Block Bad URLs with Robots.txt

Block Bad URLs with Robots.txt

20.Nov.2021

Use a robots.txt file to block search engines from indexing some bad URLs on your site. Blocking bad URLs is also known as “cloaking,” but use this term cautiously because it can have negative associations with manipulation of Google’s search results.

The [robots.txt](https://www.robotstxt.org/robotstxt) file is a text file that gives instructions for crawling and accessing a website's pages to crawlers and web robots . It sits in the root of your domain and establishes rules for all of the sites' paths and files that you want included or excluded from being indexed by search engines. You can also use a wildcard (*) in place of the page-path, which will block crawling of all URLs that start with the same base URL.

To prevent multiple URLs from pointing to similar or duplicate content, use a robots.txt file to block search engines from indexing any unnecessary domain names or dynamic URLs that are pointing to the canonical version of your site's pages.

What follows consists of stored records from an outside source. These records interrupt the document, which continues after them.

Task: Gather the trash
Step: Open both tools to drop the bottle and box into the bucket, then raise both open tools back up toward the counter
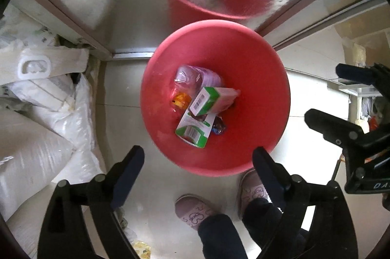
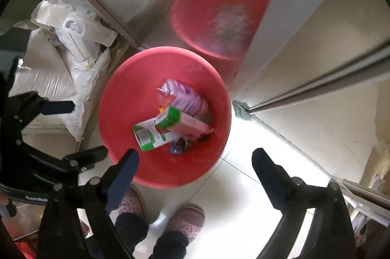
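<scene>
Tongs, left wrist view: we see our left tongs spread wide with nothing between them, hanging above the near rim of the red bin; our right tongs show at the right edge, also parted and empty.
Trash, left wrist view: two green-and-white cartons, a purple-striped wrapper, an orange scrap and a dark candy wrapper lie in the bin bottom, far of the left tongs and well below them.
Risk, left wrist view: we judge a low sweep could clip the rim and tip the light bin, spilling what is collected; our slippers stand just near of it, so a step forward could kick it.
Tongs, right wrist view: our right tongs gape open and empty, the left finger over the bin's near rim, the right one over bare floor.
Trash, right wrist view: the same pile sits far and left of the tongs' midline.
Risk, right wrist view: white sacks crowd the bin's left side and the left tongs hang close, so we could knock the two tools together.
</scene>
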A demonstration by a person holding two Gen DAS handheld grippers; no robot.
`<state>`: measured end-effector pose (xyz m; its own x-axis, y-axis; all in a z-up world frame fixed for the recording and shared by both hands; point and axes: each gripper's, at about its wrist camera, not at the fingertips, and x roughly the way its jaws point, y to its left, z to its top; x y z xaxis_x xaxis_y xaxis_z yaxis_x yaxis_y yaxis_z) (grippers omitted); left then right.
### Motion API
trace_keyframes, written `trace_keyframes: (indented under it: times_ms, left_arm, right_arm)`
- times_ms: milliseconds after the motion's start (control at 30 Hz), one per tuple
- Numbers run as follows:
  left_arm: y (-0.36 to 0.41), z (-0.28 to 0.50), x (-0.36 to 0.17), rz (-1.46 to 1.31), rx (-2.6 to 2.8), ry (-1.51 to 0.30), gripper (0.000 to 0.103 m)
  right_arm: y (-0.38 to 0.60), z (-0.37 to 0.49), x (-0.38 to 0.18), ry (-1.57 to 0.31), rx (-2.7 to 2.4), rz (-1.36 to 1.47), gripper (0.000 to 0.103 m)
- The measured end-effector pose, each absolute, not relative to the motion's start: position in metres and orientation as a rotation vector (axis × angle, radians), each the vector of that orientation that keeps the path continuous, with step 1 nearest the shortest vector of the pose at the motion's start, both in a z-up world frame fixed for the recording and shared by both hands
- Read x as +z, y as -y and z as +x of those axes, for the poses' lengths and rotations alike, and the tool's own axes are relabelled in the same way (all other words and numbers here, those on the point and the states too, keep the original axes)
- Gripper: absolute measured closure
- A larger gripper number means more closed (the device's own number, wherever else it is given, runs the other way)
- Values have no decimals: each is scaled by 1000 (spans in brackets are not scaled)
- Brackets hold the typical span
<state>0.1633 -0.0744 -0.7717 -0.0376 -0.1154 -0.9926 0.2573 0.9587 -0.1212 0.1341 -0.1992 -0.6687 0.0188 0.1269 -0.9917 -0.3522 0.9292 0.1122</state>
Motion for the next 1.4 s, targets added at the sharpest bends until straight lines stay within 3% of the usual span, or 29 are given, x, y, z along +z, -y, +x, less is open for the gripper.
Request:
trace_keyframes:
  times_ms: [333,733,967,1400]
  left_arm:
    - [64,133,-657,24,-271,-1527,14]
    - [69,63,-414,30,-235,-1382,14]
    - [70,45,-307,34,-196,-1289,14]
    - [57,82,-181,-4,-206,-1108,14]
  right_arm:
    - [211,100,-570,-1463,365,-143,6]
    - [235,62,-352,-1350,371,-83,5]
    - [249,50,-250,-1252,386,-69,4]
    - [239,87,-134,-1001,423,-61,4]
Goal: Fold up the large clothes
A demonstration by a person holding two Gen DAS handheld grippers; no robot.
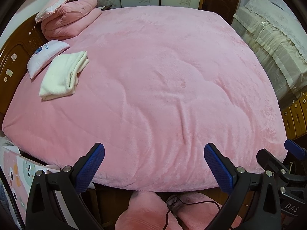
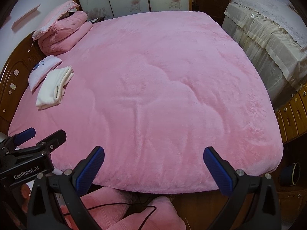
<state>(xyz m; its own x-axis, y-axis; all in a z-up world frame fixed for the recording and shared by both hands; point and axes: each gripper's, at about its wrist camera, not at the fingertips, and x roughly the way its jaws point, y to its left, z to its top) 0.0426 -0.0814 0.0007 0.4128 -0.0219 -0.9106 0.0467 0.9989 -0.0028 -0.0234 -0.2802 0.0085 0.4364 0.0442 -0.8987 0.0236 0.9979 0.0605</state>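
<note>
At the far left of the bed [image 1: 172, 99], near the headboard [image 1: 17, 57], lies the only garment-like piece in sight: a white cloth [image 1: 63, 74] already folded into a flat stack, just beside a small pillow [image 1: 46, 57], with a rolled quilt [image 1: 69, 19] further back. It looks done or waiting; no unfolded garment shows on the pink cover, so the step in hand is probably fetching or laying out the next piece. The left tool [image 1: 154, 164] hovers over the near edge of the bed with its fingers spread wide and nothing between them. To its right, the right tool [image 2: 153, 164] hangs level with it, equally wide and empty. To do this well, keep both spread until each is over a matching corner or shoulder seam, pinch one layer of cloth only and not the plush cover beneath, then lift together so the piece hangs even. Lay it in the open middle, well apart from the white stack, and smooth before the first fold. A cable [image 2: 119, 207] trails by the person's legs [image 2: 107, 209]; keep cloth off it.
</note>
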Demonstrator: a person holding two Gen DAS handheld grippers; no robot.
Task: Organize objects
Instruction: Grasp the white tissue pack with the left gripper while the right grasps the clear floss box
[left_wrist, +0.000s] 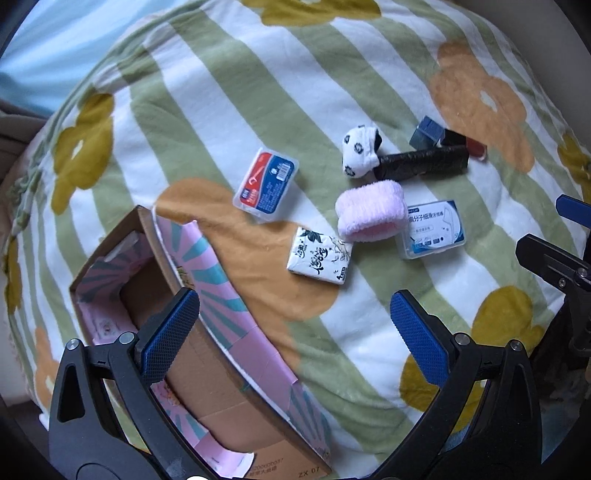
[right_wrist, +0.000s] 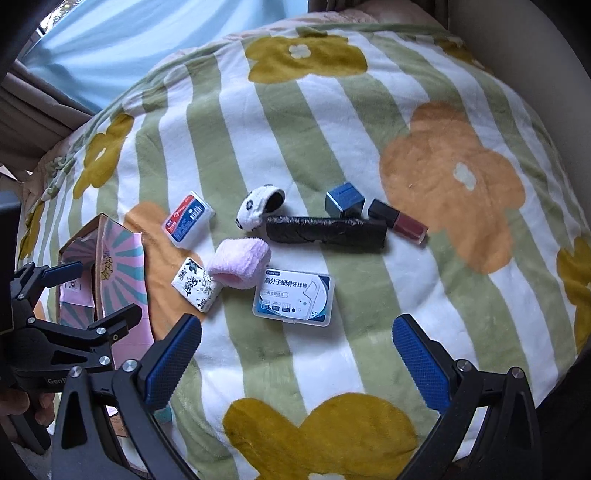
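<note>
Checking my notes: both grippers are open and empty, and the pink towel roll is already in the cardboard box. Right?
Not quite. The pink towel roll is not in the box; it lies on the blanket beside the tissue pack, as the right wrist view shows. Both grippers, left and right, are open and empty.

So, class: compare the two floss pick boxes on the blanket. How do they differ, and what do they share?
The red-and-blue floss pick box is smaller-looking and lies nearer the cardboard box; the white-and-blue floss pick box looks broader and touches the pink fuzzy sock. Their label colours differ: red with blue against white with blue. Both are clear plastic, closed, lying flat and ungripped.
</note>
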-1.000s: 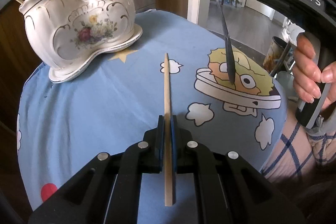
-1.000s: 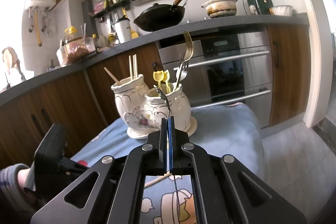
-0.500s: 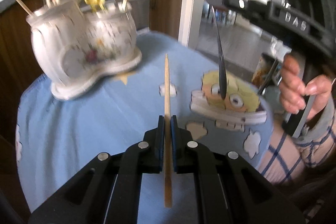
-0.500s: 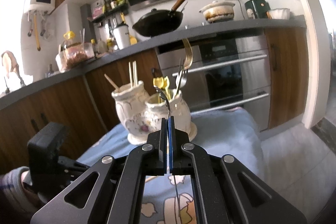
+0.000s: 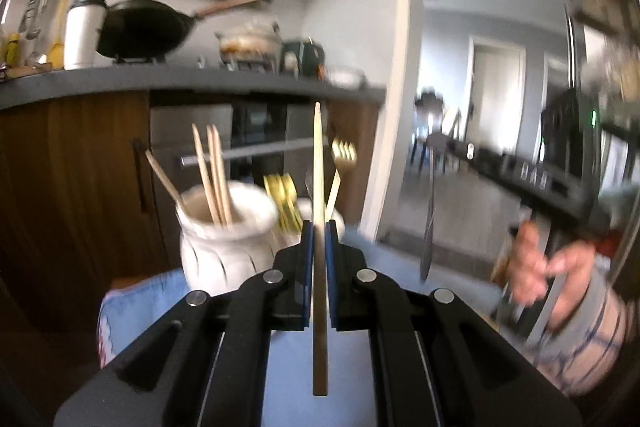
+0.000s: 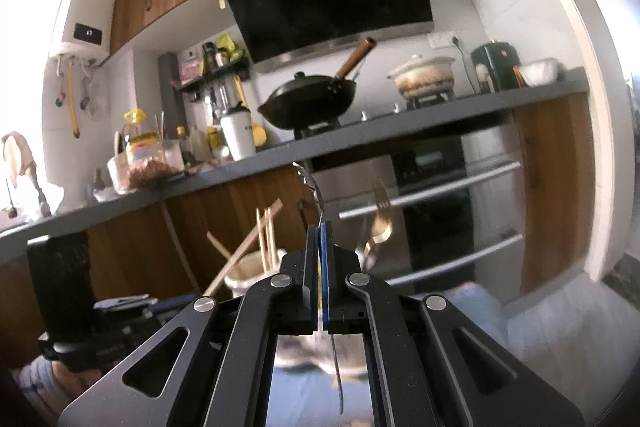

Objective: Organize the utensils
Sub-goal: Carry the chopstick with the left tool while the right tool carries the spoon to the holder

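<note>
My left gripper point(image 5: 319, 227) is shut on a wooden chopstick point(image 5: 318, 155) that points up and forward, its tip above the white ceramic holder point(image 5: 224, 243). The holder stands just ahead and to the left, with several chopsticks point(image 5: 214, 175) in one pot and yellow handles point(image 5: 284, 203) and a gold fork point(image 5: 343, 155) in the other. My right gripper point(image 6: 320, 227) is shut on a slim metal utensil point(image 6: 338, 379) and is above the holder point(image 6: 244, 277). In the left wrist view that utensil point(image 5: 429, 227) hangs from the right gripper point(image 5: 434, 145).
The blue tablecloth point(image 5: 132, 291) covers the table under the holder. Behind stand wooden cabinets, an oven point(image 6: 432, 195) and a grey counter with a black wok point(image 6: 308, 99). A person's hand point(image 5: 532, 267) grips the right tool; a doorway opens at right.
Both grippers have risen and tipped up, still holding the chopstick and the metal utensil. The holder now sits lower and closer in both views, and most of the tablecloth has dropped from sight.
</note>
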`<state>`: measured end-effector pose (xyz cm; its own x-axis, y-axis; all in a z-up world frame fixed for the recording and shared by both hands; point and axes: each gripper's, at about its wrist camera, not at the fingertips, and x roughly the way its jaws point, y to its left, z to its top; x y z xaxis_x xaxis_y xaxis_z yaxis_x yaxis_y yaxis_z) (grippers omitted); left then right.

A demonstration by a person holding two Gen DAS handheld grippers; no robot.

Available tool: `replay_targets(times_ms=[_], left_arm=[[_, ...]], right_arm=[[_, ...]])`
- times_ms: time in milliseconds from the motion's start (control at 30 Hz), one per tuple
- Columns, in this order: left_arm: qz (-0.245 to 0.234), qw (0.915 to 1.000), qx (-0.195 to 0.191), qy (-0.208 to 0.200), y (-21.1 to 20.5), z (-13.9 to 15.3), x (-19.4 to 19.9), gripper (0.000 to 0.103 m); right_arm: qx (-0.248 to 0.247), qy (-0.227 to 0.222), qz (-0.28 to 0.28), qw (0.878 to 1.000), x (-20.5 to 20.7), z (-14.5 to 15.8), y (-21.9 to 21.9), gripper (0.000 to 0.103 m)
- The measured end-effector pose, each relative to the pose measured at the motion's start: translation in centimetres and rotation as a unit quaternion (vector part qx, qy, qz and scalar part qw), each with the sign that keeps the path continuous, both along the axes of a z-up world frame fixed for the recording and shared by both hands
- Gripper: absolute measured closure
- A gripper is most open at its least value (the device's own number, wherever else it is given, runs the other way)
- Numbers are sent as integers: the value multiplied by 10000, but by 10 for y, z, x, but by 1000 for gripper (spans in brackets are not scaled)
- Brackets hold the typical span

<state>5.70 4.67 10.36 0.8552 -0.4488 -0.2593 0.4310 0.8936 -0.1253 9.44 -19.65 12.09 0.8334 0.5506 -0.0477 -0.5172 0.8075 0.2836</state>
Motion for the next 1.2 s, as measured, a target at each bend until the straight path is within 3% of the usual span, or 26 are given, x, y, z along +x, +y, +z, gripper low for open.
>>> replay_targets(times_ms=[167,467,800,1200], left_arm=[[214,9990,-346,-174,13,16,27,97],[400,9938,-964,-370,28,15,82,97],[703,9929,-507,-811,12,1,102,97],[721,9929,-154,-937,12,-13,64,97]], right_arm=[[172,-156,-9,9997,23,10,10,101],[436,-381,-57,9983,60,16,22,101],[297,-306,7,9991,87,-4,40,101],[-268,119,157,9994,86,-27,56,101]])
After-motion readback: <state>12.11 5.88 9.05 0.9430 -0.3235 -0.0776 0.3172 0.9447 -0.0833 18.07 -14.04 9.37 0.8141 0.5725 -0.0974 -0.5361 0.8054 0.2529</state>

For example, if you have a search feature on your site, generating dynamic and duplicate URLs for each filtered search result is not recommended because it can create junk pages in Google’s index. This results in poor user experience when they click on these bad links in Search Results .

Here are some instructions about how best to configure your robots.txt file based on examples you may encounter on various websites:

- If you have a website with one static homepage but several dynamic URLs that are pointing to the same page, block these URLs by adding disallow rules in your robots.txt file for each unnecessary URL. The site below has 3 bad dynamic URLs that all redirect to the canonical home page.

- If your site has one page (homepage) with several dynamic URLs (each pointing to a different product page), block only the unnecessary ones. The site below displays one canonical version of each product, so you would want to block only the extraneous dynamic URLs that are causing duplicate content. http://example.com/

- If your site has multiple URLs that redirect to the same page, block any unnecessary URLs. The site below has 2 product pages with similar content but distinct URLs .

- If you have one canonical version of your content on a webpage and a search feature generating dynamic and duplicate more specific versions of this URL , only block the dynamic version of the URL that you do not want indexed by search engines. The site below has a canonical version of the page with the content that is exactly what users are searching for in Google, but several dynamic URLs resulting in different filtered search queries.

- If your site is loading multiple versions of JavaScript or CSS code, this can create duplicate content issues because search engines are unable to crawl JavaScript or CSS. To prevent crawlers from crawling unnecessary URLs , block the dynamic versions of these scripts by adding disallow rules in your robots.txt file for each script name that is generating these extraneous dynamic URLs . The site below has code for 3 different versions of social media buttons, so you would want to block these and point them all to the canonical URL for social media.

- If your site displays dynamic ads causing duplicate content issues , block any unnecessary URLs . The site below has 2 dynamic letters with the same content but different display attributes — one is static HTML and the other is generated by JavaScript.

- If you have one canonical version of your website, but dynamic URLs are causing duplicate content issues with the canonical URL , only block the dynamic versions of these pages. The site below has 2 product landing pages that are dynamically made for each new session according to the user’s geographical location. Since this may create duplicate content issues , only block the dynamic versions of the URLs .

- If your site has a canonical version of all product pages, but several other similar dynamic URLs are pointing to these pages , only block the unnecessary ones by adding disallow rules in your robots.txt file for each script name that is generating these extraneous dynamic URLs . The site below has a canonical version of the product page with the exact content matching what users are searching in Google, but several dynamic URLs resulting in different filtered search queries.